Quite a while ago, I answered a question about the basic deadlock scenario on Stack Overflow. More recently, I got an interesting comment on it. The poster asked if it was possible to get a deadlock with a single lock and an I/O operation. My first gut reaction was “no, not really”, but it got me thinking. So let’s try to unroll the scenario and see if we can reason at least about my gut feeling.
Let’s quickly recap what the standard deadlock scenario is
You can get ’normal’ deadlock in different ways, but the idiomatic deadlock requires two threads and two locks. Let’s call the two locks ‘a’ and ‘b’. You get into the deadlock situation when the first thread acquires lock a and waits to acquire lock b, while the second thread manages aquire lock b and waits to acquire lock a. To express this in pseudocode, the situation looks something like this:
Global locks:... mutex a; mutex b; ...
First thread:... a.acquire(); // Waits for and manages to acquire lock a b.acquire(); // Now waits to acquire lock b ...
Second thread:... b.acquire(); // Waits and manages to acquire lock b a.acquire(); // Now waiting for lock a ...
The scenario above is ‘harmless’ in the sense that it will work in a lot of cases, until both threads hit the lock acquisition code in parallel. With the timing right, each thread manages to grab one lock end up waiting for the other lock until the end of the universe, or at least until the user kills the process. The part about the two threads waiting forever on each other is the defining characteristic of the deadlock. It is also why certain mechanisms for deadlock mitigation like attempted acquisition with a timeout work.
So how does I/O fit into this deadlock scenario?
I apologise if I’m putting word into the Stack Overflow commentator’s writing, but given the briefness of his question I have to make a few assumptions. For the sake of this blog post, let’s assume that the pseudocode in question looks something like this:
Global locks:... mutex a; ...
First thread:... a.acquire(); myReallyHugeFile.AppendGigabytesOfData(); a.release(); ...

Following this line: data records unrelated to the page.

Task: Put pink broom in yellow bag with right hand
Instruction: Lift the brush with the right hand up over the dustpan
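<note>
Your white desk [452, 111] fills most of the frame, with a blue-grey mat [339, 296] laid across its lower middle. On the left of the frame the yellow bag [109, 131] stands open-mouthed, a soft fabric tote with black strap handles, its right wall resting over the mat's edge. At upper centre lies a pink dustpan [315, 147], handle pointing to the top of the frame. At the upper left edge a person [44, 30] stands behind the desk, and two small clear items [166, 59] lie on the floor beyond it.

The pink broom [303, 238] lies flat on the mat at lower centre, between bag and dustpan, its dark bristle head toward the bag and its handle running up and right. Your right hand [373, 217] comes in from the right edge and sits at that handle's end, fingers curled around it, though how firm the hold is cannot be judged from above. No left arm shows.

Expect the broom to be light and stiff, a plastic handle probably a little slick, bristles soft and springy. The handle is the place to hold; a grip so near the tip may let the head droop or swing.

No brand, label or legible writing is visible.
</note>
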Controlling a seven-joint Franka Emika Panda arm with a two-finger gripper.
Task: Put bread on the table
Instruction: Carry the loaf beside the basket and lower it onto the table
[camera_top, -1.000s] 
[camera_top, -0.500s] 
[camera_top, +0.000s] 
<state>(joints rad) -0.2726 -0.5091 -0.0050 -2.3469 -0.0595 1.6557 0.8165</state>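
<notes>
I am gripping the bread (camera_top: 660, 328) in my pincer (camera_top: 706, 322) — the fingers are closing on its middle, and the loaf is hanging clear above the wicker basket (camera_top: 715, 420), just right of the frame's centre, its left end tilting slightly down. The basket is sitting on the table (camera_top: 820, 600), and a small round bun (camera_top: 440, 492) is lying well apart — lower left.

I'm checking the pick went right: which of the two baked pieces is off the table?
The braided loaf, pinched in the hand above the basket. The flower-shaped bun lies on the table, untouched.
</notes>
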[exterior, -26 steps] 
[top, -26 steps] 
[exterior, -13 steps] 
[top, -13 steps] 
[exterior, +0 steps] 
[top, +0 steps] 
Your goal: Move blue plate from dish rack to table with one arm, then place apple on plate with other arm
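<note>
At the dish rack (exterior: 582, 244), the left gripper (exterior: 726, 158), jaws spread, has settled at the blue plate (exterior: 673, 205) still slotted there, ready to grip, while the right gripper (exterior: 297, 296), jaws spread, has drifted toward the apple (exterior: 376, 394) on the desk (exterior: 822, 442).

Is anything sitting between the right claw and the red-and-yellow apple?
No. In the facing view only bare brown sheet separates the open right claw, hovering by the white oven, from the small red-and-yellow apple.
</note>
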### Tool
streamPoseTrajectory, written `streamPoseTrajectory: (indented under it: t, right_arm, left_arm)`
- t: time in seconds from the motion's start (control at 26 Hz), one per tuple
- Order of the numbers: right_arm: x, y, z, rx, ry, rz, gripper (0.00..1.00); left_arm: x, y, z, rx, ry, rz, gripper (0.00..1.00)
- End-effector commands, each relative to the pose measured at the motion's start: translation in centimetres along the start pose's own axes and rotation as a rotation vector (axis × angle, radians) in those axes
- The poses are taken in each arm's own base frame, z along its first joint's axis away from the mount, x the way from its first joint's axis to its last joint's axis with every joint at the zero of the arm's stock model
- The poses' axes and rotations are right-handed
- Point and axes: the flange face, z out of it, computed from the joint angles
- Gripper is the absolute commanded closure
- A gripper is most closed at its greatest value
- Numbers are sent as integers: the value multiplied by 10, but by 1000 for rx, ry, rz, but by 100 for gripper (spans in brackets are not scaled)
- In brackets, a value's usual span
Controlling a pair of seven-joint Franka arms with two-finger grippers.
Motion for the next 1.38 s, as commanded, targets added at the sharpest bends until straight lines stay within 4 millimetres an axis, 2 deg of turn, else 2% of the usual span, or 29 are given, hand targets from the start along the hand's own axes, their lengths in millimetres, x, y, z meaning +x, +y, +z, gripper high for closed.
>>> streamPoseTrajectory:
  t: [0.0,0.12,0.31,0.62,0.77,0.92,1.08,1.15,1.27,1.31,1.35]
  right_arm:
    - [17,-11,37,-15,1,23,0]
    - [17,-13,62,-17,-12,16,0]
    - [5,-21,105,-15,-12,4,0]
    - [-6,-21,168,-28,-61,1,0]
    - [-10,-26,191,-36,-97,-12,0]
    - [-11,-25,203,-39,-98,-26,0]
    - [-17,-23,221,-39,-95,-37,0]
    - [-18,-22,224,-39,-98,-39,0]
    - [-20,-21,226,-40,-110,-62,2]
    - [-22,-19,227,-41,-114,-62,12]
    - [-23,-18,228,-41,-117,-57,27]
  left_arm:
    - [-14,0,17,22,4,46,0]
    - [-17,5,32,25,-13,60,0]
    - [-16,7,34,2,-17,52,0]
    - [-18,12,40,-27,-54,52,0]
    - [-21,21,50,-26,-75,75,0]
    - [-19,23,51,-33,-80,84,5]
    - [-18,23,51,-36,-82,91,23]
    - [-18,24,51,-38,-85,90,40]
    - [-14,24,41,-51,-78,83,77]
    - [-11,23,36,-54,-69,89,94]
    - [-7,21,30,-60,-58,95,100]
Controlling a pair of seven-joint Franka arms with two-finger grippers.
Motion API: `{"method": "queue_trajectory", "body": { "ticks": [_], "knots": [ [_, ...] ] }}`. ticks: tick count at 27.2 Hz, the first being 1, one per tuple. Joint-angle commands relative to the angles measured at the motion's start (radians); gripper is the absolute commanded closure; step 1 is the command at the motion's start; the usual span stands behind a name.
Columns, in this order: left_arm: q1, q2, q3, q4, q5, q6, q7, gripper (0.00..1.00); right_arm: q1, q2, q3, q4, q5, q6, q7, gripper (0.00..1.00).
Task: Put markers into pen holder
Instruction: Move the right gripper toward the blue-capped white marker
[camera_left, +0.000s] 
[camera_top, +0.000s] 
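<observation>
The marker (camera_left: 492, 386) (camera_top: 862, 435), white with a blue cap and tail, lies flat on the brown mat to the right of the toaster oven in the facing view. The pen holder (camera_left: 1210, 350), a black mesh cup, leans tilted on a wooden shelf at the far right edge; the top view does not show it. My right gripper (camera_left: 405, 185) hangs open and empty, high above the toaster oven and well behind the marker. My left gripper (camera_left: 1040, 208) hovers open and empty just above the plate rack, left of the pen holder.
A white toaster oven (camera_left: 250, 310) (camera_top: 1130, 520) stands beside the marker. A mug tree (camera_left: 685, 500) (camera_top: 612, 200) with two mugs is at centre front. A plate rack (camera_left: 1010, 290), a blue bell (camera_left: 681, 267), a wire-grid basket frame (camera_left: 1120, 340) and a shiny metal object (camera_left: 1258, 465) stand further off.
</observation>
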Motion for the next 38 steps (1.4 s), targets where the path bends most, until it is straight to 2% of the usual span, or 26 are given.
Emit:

Second thread:... a.acquire(); myReallyHugeFile.ReadMegabytesOfData(); a.release(); ...
Let’s also for the time being ignore that the pseudocode above really would benefit from a reader/writer lock. If we take a closer look at the code, we can reason that under pretty much all normal operation circumstances, we have what I would call a pseudo deadlock. The pseudo deadlock is caused by large I/O operations while the lock is held. That is especially true for the write operation. The reason that it is a pseudo deadlock is that the process will eventually recover from its apparent deadlock condition because one of the two threads will have its I/O operation complete and then release the lock. While the observable behaviour is similar to a proper deadlock, it doesn’t meet the permanence that a real deadlock suffers from.
The above scenario was what I had in mind when I told the commenter that I don’t think it was possible to have a deadlock with a single lock and an I/O operation. But the longer I stared at the pseudocode above, the more I had that nagging feeling that I could come up with a scenario where a simple programming error would lead to an actual deadlock. The scenario in question may not even require I/O, although all the examples I can come up with do include I/O.
Obviously the scenario for this type of deadlock requires a mistake on the part of the programmer. Given that most, if not all, deadlock scenarios are the result of a programming error, this is not exactly a stretch of imagination.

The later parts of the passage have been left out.